PRINCIPALES VARIABLES EVALUADAS:
El objeitvo principal fue la sobrevida libre de enfermedad. Los objetivos secundarios fueron la sobrevida global, el tiempo de estancia en la unidad de cuidados intensivos, el tiempo de la estancia hospitalaria, la infección del sitio quirúrgico y el reingreso.
RESULTADOS:
De los 924 pacientes elegibles para el emparejamiento, se emparejaron 312 pacientes, incluidos 100 pacientes que recibieron una transfusión y 212 que no. En el puntaje de propensión por análisis de concordancia, recibir una transfusión de sangre perioperatoria no se asoció con una peor sobrevida libre de enfermedad a 5 años (TRANSFUSIÓN 78%; NO TRANSFUSIÓN 83%; p = 0,32), pero se asoció con una peor sobrevida global a 5 años (TRANSFUSION 65% vs NO TRANSFUSION 86%; p <0,001) y aumento de la estancia hospitalaria (TRANSFUSIÓN 9,9 días; NO TRANSFUSION 7,6 días; p = 0,001).
LIMITACIONES:
A pesar de la concordancia de propensión, pueden existir desviaciones. El emparejamiento de propensión puede limitar el poder para detectar una diferencia en la sobrevida libre de enfermedad.
CONCLUSIONES:
Recibir una transfusión de sangre perioperatoria no se asocia con una peor sobrevida libre de enfermedad, pero sí con una peor sobrevida global. Es importante que los médicos y los pacientes comprendan estos hallazgos al considerar las transfusiones de sangre perioperatorias.
INTRODUCTION
Colorectal cancer (CRC) is the third leading cause of cancer death and the fourth most incident cancer in the world, and its incidence is steadily rising worldwide.1 In the United States, the prevalence and incidence of CRC is approximately 1.3 million and 150,000 per year respectively, comprising about 8% of new cancer diagnoses. Among the new diagnoses of CRC, one-third are rectal cancer.2 Surgery remains the mainstay of curative treatment for rectal cancer. The preoperative adjustment of modifiable risk factors has the opportunity to improve postoperative and potentially oncologic outcomes. A significant portion of patients with CRC have preoperative anemia, which can be attributed to tumor bleeding, chronic pro-inflammatory state, malnutrition, or neoadjuvant therapy.3 Anemia has generally been associated with frailty and shortened survival in patients undergoing cancer surgery.4,5 However, the observed association between anemia and oncologic outcomes are likely due to a surrogacy effect of other associated comorbidities that would also impair survival.

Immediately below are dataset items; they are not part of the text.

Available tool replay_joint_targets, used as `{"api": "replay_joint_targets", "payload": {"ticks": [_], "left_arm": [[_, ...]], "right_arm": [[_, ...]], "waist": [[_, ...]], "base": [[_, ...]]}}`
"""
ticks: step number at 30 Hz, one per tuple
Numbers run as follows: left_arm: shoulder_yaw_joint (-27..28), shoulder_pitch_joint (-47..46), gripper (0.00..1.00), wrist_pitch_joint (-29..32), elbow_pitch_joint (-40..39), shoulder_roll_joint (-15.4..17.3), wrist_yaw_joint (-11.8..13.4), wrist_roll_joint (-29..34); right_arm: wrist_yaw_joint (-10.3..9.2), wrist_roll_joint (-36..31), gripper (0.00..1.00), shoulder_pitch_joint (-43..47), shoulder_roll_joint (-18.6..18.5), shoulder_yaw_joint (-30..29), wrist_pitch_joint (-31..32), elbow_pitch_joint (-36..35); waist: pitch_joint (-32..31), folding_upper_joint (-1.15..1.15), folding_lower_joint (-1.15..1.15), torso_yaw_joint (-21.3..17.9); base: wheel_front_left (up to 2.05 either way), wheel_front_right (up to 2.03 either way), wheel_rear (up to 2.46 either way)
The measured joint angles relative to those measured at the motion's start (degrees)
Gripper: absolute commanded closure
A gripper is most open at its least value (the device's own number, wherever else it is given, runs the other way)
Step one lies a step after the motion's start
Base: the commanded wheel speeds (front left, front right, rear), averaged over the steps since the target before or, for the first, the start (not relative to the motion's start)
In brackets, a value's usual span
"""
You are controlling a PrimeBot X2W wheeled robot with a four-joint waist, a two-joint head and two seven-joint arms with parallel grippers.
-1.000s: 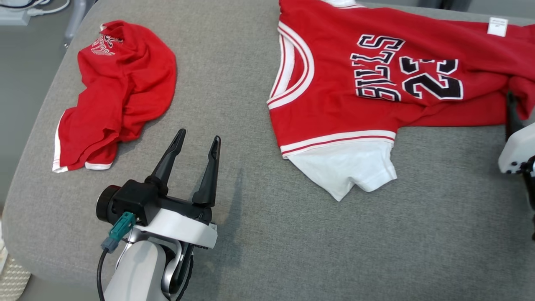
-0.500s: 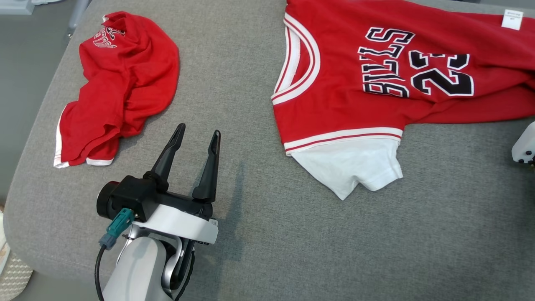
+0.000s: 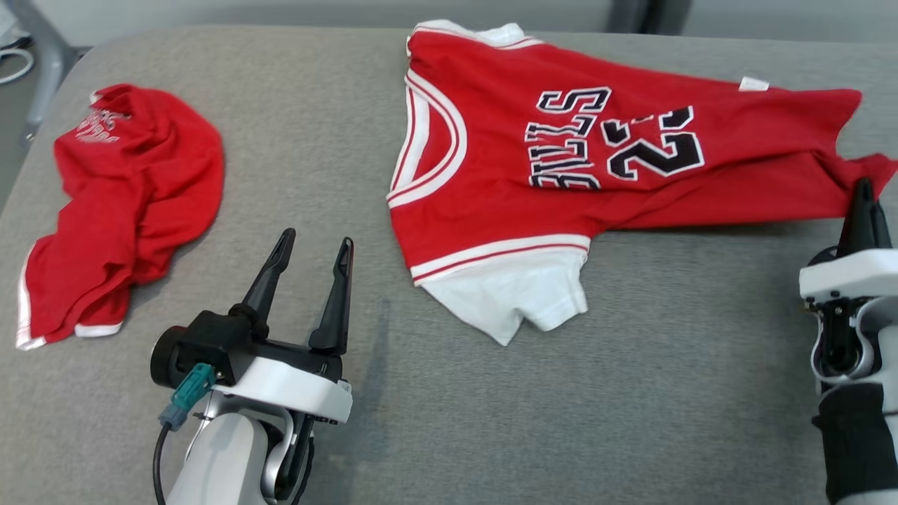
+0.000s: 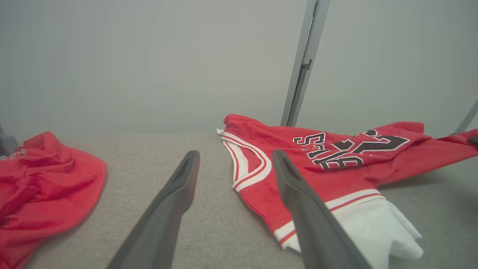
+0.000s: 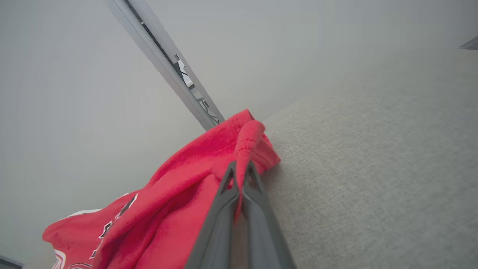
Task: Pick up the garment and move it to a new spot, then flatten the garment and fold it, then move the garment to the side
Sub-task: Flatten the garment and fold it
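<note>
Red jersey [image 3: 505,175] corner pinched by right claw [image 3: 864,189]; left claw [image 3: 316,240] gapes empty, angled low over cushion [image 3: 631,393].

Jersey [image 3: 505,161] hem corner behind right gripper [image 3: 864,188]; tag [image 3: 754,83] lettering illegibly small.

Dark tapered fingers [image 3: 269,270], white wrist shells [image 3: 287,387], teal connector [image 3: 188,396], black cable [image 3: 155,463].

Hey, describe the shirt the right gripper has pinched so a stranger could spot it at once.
On the grey padded surface lie two red garments. Take the spread-out one on the right, the jersey. Unlike the crumpled red garment, it shows black BULLS lettering and a white sleeve.
</note>
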Motion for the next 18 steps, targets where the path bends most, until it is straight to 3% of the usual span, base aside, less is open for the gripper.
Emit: {"api": "replay_joint_targets", "payload": {"ticks": [5, 6, 8, 12, 18], "left_arm": [[0.9, 0.5, 0.0, 0.0, 0.3, 0.0, -0.1, 0.4], [0.9, 0.6, 0.0, 0.0, 0.4, 0.0, -0.3, 0.5], [1.0, 0.9, 0.0, 0.0, 0.4, 0.0, -0.3, 0.6], [1.0, 1.2, 0.0, 0.0, 0.5, 0.0, -0.3, 0.6], [1.4, 1.7, 0.0, 0.0, 0.8, 0.0, -0.5, 0.7]], "right_arm": [[0.0, 10.5, 1.0, 7.4, 1.0, 2.6, 1.2, -8.0], [0.0, 11.9, 0.86, 8.8, 1.1, 2.6, 1.5, -8.9], [0.0, 13.8, 0.0, 11.5, 1.2, 1.9, 2.1, -9.7], [0.0, 13.5, 0.0, 14.7, 1.1, -0.6, 2.3, -8.7], [0.0, 4.8, 0.0, 16.5, 0.6, 0.6, 1.4, -10.9]], "waist": [[-1.7, 0.0, 0.0, -3.8], [-2.1, 0.0, 0.0, -4.5], [-2.8, 0.0, 0.0, -5.6], [-3.9, 0.0, 0.0, -6.9], [-5.4, 0.0, 0.0, -8.5]], "base": [[0.0, 0.0, 0.0], [0.0, 0.0, 0.0], [0.0, 0.0, 0.0], [0.0, 0.0, 0.0], [0.0, 0.0, 0.0]]}}
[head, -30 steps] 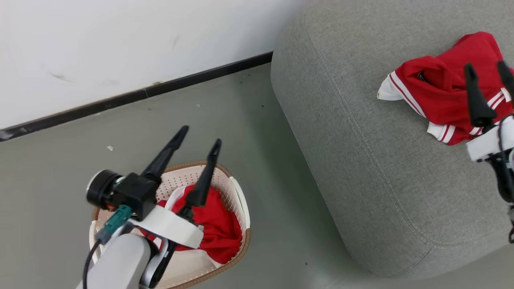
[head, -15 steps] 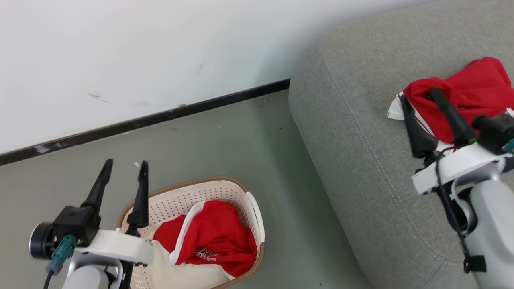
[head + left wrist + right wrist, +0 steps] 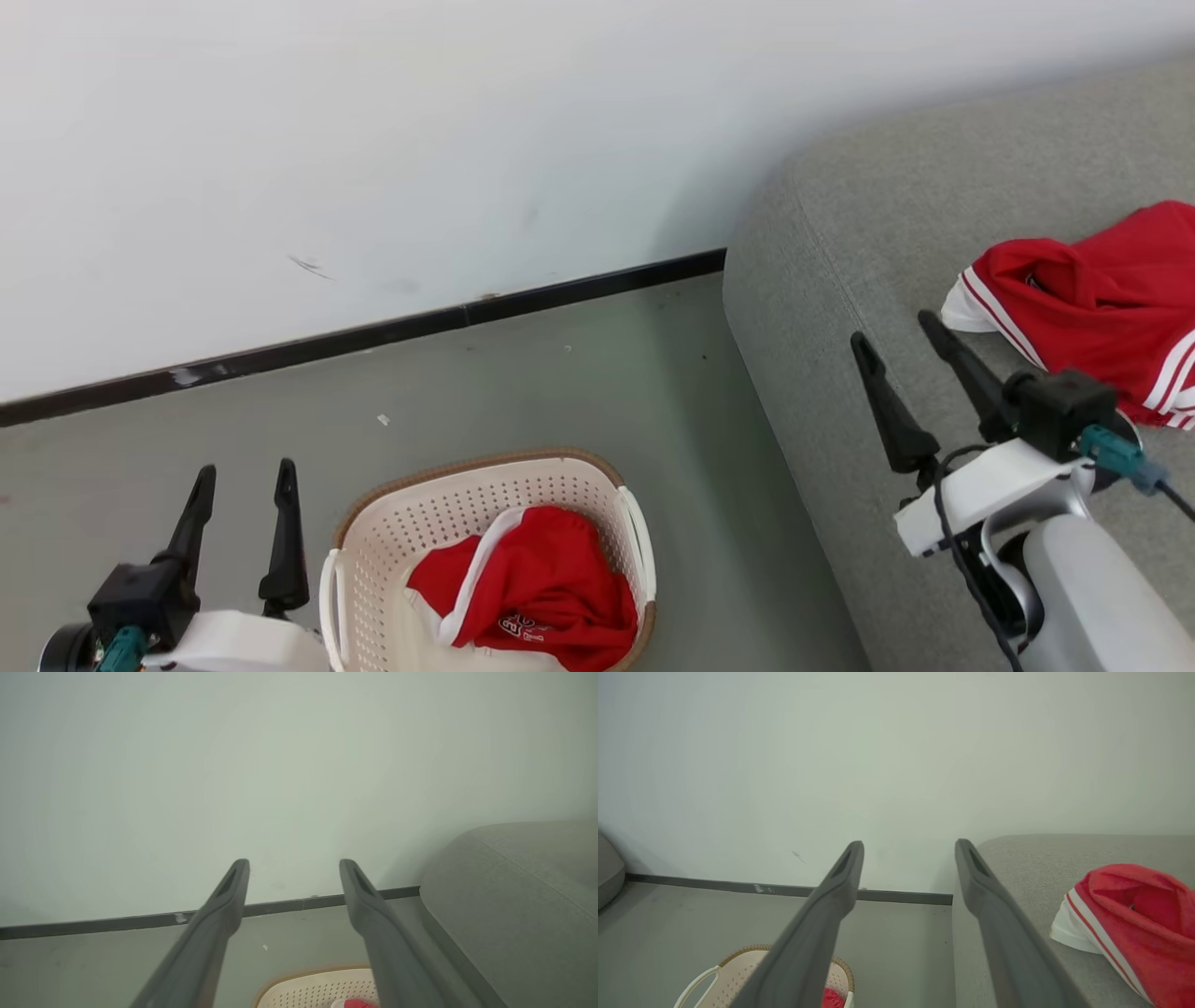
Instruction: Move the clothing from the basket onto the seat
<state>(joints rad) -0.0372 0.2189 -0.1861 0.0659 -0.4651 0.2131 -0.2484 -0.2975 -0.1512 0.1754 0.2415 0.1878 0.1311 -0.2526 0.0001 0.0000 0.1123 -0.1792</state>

While blood transfusion is necessary to correct anemia in many clinical circumstances, it has been thought to induce a proinflammatory state, which is associated with tumorigenesis and tumor progression, particularly in CRC.6-10 Several studies have observed higher morbidity,11-14 higher rates of tumor recurrence,15 and decreased overall survival,16 including a recent propensity weighted analysis of over 4,000 patients undergoing colon cancer resection.17 However, several studies did not demonstrate an association between perioperative blood transfusions and survival.18-21 A meta-analysis involving over 12,000 patients was unable to identify an association due to significant heterogeneity of patients and surgical technique, as well as variability in transfusion threshold.22 Thus, a significant knowledge gap as to the association between blood transfusion and oncologic outcomes remains, especially in rectal cancer.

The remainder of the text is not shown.